Starting at the first line of the material below and stopping after the line that includes "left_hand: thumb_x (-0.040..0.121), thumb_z", write the lines out again exactly. Drop any pictures.

──────── AVAILABLE DATA ────────

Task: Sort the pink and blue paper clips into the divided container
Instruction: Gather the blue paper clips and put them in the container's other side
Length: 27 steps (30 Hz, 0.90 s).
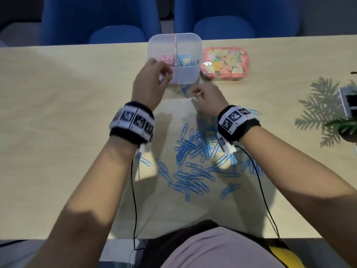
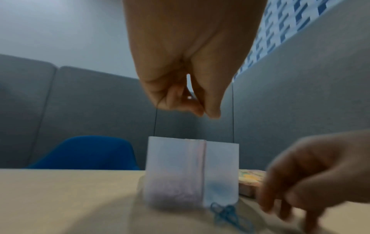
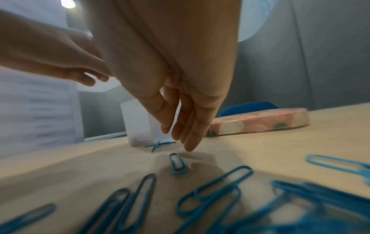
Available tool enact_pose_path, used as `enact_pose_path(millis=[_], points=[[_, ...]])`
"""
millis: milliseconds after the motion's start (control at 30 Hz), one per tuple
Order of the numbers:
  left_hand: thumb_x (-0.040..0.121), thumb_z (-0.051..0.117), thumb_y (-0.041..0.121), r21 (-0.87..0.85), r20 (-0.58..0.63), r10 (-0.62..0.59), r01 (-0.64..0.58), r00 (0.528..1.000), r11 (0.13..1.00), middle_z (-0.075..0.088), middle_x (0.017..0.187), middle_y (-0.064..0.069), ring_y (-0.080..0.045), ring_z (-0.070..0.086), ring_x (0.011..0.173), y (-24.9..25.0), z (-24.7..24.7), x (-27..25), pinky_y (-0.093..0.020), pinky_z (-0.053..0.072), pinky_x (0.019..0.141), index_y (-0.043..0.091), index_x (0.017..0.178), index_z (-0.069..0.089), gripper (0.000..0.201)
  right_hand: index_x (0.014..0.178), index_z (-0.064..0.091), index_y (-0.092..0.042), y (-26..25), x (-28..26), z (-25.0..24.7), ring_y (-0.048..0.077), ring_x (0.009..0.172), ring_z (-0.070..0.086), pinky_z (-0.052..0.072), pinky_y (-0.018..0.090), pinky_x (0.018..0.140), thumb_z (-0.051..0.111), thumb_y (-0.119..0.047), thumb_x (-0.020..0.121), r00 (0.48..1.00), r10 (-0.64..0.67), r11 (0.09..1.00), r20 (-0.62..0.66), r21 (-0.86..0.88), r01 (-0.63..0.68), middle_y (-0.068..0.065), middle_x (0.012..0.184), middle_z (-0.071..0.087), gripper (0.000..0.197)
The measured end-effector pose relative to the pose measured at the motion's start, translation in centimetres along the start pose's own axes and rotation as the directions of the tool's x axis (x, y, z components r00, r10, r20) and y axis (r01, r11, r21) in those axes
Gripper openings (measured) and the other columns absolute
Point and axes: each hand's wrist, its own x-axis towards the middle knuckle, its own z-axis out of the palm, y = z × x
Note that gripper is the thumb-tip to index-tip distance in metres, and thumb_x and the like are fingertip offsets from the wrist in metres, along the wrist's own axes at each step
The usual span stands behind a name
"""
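The translucent divided container (image 1: 185,74) stands at the table's far edge, with pink clips (image 1: 167,59) in its left compartment and blue clips (image 1: 186,59) in its right. My left hand (image 1: 166,74) hovers over its near left corner. In the left wrist view its fingertips (image 2: 207,114) are pinched together above the container (image 2: 180,166), and no clip shows between them. My right hand (image 3: 180,140) points straight fingers down at the table just before the container, above a single blue clip (image 3: 178,164). A heap of blue clips (image 1: 195,163) lies nearer me.
A flowered tin (image 1: 225,63) sits right of the container. Two crossed blue clips (image 3: 158,144) lie against the container's base. A potted plant (image 1: 345,126) stands at the right edge. Blue chairs (image 1: 117,33) stand behind the table. Black cables run from my wristbands.
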Motion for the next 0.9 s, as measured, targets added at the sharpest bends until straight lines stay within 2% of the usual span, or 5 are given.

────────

WRITTEN SOLUTION
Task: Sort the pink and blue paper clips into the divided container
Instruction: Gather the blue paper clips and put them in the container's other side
Length: 27 steps (30 Hz, 0.90 s).
Available tool enact_pose_path, used as `enact_pose_path(millis=[_], points=[[_, ...]])`
"""
millis: milliseconds after the motion's start (control at 30 Hz), one per tuple
Order of the numbers:
  left_hand: thumb_x (-0.040..0.121), thumb_z (-0.051..0.117), thumb_y (-0.041..0.121), r21 (-0.87..0.85), r20 (-0.58..0.63), r10 (-0.62..0.59), r01 (-0.64..0.58), r00 (0.528..1.000), r11 (0.13..1.00), middle_z (-0.075..0.088), middle_x (0.017..0.187), middle_y (-0.064..0.069), ring_y (-0.080..0.045), ring_z (-0.070..0.086), ring_x (0.011..0.173), y (-24.9..25.0), z (-24.7..24.7), x (-27..25), pinky_y (-0.093..0.020), pinky_z (-0.053..0.072), pinky_x (0.019..0.141), index_y (-0.043..0.091), index_x (0.017..0.178), index_z (-0.069..0.089), gripper (0.000..0.201)

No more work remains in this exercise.